DIRECTIONS FOR THIS TASK —
Whichever lines include the word "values", copy them as they appear in the data.

SOURCE MATERIAL —
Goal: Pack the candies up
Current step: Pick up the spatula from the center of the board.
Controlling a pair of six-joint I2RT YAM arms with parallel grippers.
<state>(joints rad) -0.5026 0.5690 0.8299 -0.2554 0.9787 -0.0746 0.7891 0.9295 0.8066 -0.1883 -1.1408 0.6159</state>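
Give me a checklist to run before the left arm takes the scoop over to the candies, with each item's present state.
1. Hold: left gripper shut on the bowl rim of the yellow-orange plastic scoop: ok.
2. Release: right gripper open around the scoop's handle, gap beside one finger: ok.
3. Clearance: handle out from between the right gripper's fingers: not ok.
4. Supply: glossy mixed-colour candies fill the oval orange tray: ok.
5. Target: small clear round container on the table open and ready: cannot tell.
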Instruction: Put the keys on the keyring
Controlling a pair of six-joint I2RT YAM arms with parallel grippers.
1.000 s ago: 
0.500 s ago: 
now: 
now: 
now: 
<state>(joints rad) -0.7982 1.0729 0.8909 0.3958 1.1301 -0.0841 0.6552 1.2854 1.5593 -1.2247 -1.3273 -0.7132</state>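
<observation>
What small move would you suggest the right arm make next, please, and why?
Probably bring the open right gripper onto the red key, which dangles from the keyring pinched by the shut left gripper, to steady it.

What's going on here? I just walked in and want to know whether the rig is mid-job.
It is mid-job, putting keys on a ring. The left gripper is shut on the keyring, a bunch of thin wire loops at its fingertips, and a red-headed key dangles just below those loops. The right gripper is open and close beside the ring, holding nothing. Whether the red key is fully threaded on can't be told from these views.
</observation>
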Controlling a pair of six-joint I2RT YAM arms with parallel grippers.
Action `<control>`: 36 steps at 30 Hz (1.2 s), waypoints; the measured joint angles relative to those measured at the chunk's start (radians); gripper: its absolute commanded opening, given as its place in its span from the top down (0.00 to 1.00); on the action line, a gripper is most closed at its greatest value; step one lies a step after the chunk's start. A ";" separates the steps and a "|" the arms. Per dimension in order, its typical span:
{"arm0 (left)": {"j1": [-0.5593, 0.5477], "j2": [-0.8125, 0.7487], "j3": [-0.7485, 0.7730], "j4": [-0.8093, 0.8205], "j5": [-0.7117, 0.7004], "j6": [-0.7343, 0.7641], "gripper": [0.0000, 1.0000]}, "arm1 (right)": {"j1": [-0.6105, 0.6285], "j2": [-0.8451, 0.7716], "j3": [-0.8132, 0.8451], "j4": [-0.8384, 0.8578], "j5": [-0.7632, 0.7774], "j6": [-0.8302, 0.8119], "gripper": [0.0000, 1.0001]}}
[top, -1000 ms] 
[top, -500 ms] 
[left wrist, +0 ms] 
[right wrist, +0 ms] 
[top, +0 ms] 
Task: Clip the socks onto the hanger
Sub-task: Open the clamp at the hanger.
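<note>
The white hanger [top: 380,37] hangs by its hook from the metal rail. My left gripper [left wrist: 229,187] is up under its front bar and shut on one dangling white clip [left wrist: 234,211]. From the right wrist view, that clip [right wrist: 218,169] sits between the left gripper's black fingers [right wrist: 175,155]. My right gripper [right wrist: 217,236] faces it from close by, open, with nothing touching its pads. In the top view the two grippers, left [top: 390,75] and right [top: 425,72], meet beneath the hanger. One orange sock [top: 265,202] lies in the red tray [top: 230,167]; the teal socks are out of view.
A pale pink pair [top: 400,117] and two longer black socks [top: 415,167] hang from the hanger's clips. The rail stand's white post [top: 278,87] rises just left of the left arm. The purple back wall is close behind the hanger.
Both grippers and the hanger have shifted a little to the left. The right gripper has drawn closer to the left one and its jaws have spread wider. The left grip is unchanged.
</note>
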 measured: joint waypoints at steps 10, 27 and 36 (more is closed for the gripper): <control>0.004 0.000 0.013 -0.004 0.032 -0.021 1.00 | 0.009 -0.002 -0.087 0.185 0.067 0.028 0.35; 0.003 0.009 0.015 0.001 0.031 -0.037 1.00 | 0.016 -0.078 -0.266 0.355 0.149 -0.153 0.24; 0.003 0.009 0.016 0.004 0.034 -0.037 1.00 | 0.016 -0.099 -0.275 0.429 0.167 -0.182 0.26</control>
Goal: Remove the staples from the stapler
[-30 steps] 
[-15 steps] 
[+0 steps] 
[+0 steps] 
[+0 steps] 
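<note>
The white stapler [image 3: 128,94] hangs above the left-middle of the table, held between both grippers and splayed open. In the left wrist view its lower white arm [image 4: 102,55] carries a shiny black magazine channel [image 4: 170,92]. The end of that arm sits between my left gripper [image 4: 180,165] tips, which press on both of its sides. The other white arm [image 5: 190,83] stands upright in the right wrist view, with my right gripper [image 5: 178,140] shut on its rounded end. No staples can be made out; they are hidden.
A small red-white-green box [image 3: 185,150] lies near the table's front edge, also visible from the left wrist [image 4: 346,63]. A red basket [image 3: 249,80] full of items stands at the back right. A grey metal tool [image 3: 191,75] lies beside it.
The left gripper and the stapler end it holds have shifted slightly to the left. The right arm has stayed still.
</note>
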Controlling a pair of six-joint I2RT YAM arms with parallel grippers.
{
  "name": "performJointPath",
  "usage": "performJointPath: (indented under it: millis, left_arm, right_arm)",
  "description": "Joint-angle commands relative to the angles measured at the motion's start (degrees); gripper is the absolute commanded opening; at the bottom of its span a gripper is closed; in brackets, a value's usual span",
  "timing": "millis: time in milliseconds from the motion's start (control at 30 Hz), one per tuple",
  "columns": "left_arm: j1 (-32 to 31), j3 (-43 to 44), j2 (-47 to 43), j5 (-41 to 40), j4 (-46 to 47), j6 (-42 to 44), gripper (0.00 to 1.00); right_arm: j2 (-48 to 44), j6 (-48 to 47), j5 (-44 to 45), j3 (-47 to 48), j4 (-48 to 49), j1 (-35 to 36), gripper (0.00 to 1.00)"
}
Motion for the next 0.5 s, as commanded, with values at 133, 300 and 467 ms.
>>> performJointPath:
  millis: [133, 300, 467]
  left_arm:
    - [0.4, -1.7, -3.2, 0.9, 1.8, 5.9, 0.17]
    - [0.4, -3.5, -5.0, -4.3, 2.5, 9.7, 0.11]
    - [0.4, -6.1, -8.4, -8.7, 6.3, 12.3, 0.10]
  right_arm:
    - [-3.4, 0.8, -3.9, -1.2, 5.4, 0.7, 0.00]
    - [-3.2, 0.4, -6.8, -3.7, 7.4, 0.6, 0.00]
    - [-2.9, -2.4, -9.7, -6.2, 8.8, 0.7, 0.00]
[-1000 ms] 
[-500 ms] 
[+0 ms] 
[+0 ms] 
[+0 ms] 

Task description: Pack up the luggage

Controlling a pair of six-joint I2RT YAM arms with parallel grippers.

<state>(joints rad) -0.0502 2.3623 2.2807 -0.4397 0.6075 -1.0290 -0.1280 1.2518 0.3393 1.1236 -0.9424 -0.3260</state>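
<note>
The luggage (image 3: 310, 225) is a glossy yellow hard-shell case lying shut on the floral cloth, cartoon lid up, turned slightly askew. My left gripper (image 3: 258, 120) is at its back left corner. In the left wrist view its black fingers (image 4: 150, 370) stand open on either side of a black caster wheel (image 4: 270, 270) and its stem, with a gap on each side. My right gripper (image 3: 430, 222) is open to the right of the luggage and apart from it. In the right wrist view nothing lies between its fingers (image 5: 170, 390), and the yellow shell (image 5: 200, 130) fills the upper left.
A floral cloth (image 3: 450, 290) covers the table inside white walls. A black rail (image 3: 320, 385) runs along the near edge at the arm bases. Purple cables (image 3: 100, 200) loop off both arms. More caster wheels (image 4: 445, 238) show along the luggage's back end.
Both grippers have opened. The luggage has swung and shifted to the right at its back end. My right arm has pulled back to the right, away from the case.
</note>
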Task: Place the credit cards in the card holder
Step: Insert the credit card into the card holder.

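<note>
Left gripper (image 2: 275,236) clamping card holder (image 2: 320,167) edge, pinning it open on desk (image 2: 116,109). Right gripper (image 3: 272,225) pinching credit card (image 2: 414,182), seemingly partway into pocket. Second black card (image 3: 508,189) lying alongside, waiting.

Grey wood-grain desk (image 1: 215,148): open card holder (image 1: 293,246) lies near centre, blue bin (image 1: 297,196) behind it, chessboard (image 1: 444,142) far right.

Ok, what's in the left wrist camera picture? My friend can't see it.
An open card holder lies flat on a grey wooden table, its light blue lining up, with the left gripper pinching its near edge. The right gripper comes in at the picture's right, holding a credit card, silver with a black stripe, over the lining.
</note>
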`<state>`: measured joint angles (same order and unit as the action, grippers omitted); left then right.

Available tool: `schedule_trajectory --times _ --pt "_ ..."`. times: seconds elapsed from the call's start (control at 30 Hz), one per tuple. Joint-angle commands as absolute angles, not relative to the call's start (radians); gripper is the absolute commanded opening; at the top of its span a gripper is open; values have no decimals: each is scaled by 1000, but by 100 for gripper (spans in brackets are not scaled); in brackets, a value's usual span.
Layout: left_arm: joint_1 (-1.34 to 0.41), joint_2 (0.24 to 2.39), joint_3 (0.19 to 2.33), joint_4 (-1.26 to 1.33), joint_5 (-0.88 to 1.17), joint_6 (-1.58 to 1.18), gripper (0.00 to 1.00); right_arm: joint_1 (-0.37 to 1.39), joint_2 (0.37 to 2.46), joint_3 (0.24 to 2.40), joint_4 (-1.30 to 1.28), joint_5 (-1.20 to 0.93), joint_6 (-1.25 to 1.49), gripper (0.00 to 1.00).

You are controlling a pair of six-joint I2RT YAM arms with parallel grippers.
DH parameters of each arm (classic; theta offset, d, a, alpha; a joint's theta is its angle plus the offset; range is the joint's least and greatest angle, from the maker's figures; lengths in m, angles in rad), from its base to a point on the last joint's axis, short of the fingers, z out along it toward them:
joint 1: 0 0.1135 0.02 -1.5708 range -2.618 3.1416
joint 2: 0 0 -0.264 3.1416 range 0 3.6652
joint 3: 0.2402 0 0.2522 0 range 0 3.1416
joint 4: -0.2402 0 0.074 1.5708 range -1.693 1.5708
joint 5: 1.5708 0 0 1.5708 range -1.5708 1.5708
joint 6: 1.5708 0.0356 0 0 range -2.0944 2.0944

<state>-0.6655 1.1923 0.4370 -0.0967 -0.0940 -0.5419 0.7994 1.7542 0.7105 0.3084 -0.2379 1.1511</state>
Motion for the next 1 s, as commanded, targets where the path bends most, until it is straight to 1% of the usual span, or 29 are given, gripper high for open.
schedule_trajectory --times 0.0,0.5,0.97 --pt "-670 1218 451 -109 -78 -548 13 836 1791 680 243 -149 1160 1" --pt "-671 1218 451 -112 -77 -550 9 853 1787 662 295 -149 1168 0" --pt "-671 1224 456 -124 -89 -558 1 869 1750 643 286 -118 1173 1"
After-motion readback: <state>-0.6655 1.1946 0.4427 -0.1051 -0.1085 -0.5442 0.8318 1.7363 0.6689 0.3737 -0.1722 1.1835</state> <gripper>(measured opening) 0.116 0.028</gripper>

YOUR SOLUTION —
Motion for the next 0.5 s, as commanded, with values at 133, 300 and 467 ms.
Available tool: `schedule_trajectory --times _ --pt "_ ..."`. times: seconds elapsed from the call's start (control at 30 Hz), one per tuple. Joint-angle commands as absolute angles, not relative to the call's start (radians); gripper is the absolute commanded opening; at the top of its span a gripper is open; values have no decimals: each is scaled by 1000, but by 100 for gripper (spans in brackets are not scaled); in brackets, a value's usual span.

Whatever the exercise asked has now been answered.